Gdańsk wydał 12 mln zł na odśnieżanie



Od kilku dni sypią także drogowcy, ale zamiast śniegu - sól i piasek. Tylko w styczniu i lutym Gdańsk przeznaczył na zimowe utrzymanie miasta aż 12,2 mln zł. Koszty są wysokie, bo w sumie w Gdańsku do odśnieżenia jest aż 1 tys. km dróg. Zdarza się też, że odśnieżane są przystanki, od lat wyłączone z eksploatacji.
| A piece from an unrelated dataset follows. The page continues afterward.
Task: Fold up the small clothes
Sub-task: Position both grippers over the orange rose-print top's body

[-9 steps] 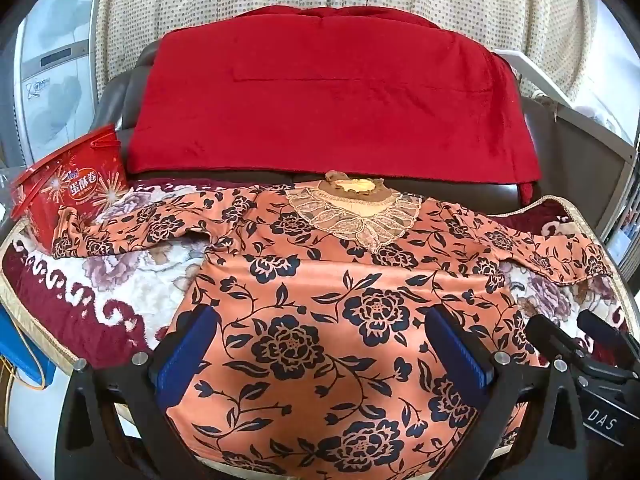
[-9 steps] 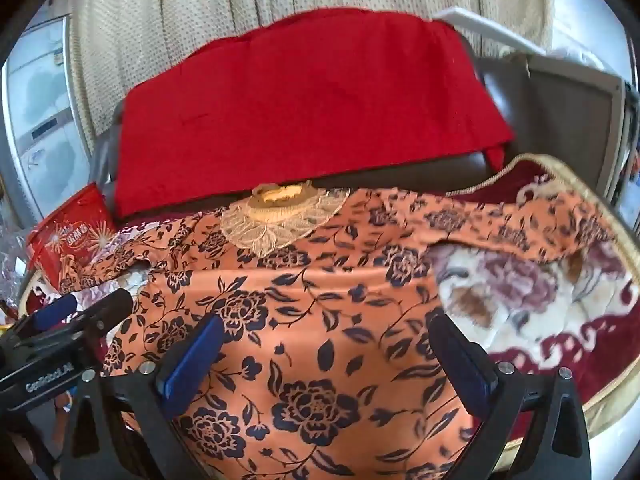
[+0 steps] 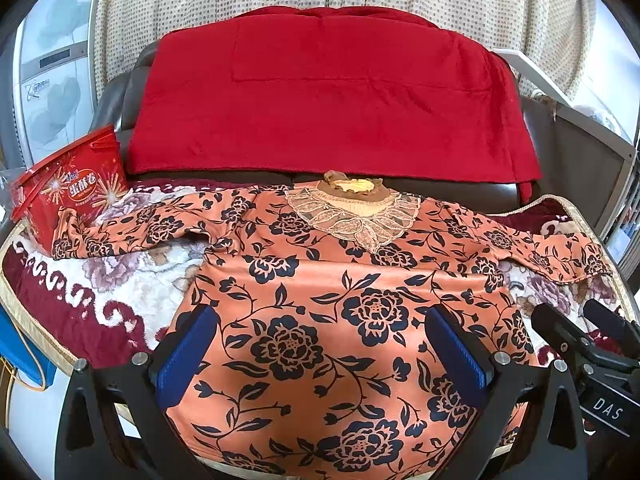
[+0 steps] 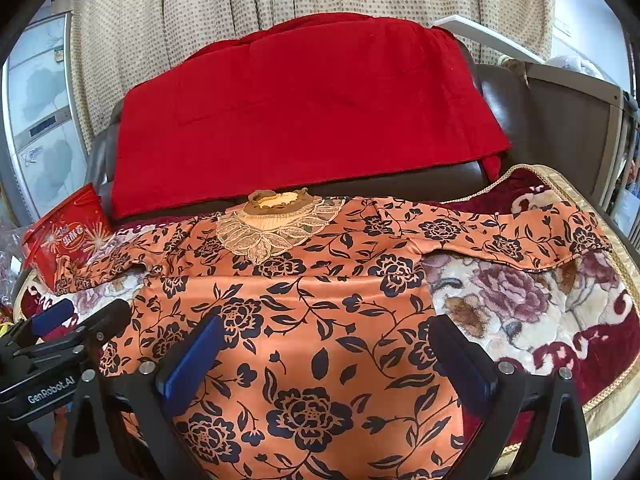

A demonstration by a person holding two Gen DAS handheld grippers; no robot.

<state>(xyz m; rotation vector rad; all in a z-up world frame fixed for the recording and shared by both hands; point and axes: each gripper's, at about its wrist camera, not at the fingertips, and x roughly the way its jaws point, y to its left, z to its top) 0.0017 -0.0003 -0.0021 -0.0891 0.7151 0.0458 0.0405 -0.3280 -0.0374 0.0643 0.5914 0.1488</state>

- Drogi są odśnieżane, walczymy z ich śliskością za pomocą kruszywa i chlorku sodu - tłumaczy Magdalena Kiljan, rzecznik prasowy Gdańskiego Zarządu Dróg i Zieleni. - Ilość zastosowanych środków jest uzależniona od nasilenia warunków zimowych. Naszym obowiązkiem jest zapewnienie przejezdności. Jednak miernikiem jakości utrzymania zimowego stały się czarne drogi. Takie stawiane są oczekiwania i presja mediów. Aby uzyskać efekt czarnej drogi, trzeba wysypać odpowiednią ilość soli. Pytanie na ile rozsądny jest wyścig pomiędzy miastami, w którym jest więcej czarnych dróg? Efekty tego wyścigu, który jest wynikiem presji medialnej, widać na drogach.


Liczy się przejezdność



Jak podkreślają urzędnicy z Gdańska, umowy z wykonawcami utrzymania zimowego dróg są skonstruowane w taki sposób, że płatność uzależniona jest od uzyskanego rezultatu wykonanej pracy, czyli przejezdności dróg, a nie od liczby przejechanych kilometrów, liczby pojazdów czy wysypanej soli. W pierwszej kolejności odśnieżane są drogi tranzytowe - krajowe, wojewódzkie i powiatowe oraz prowadzące komunikację autobusową. To łącznie 28 tras o długości 584 km.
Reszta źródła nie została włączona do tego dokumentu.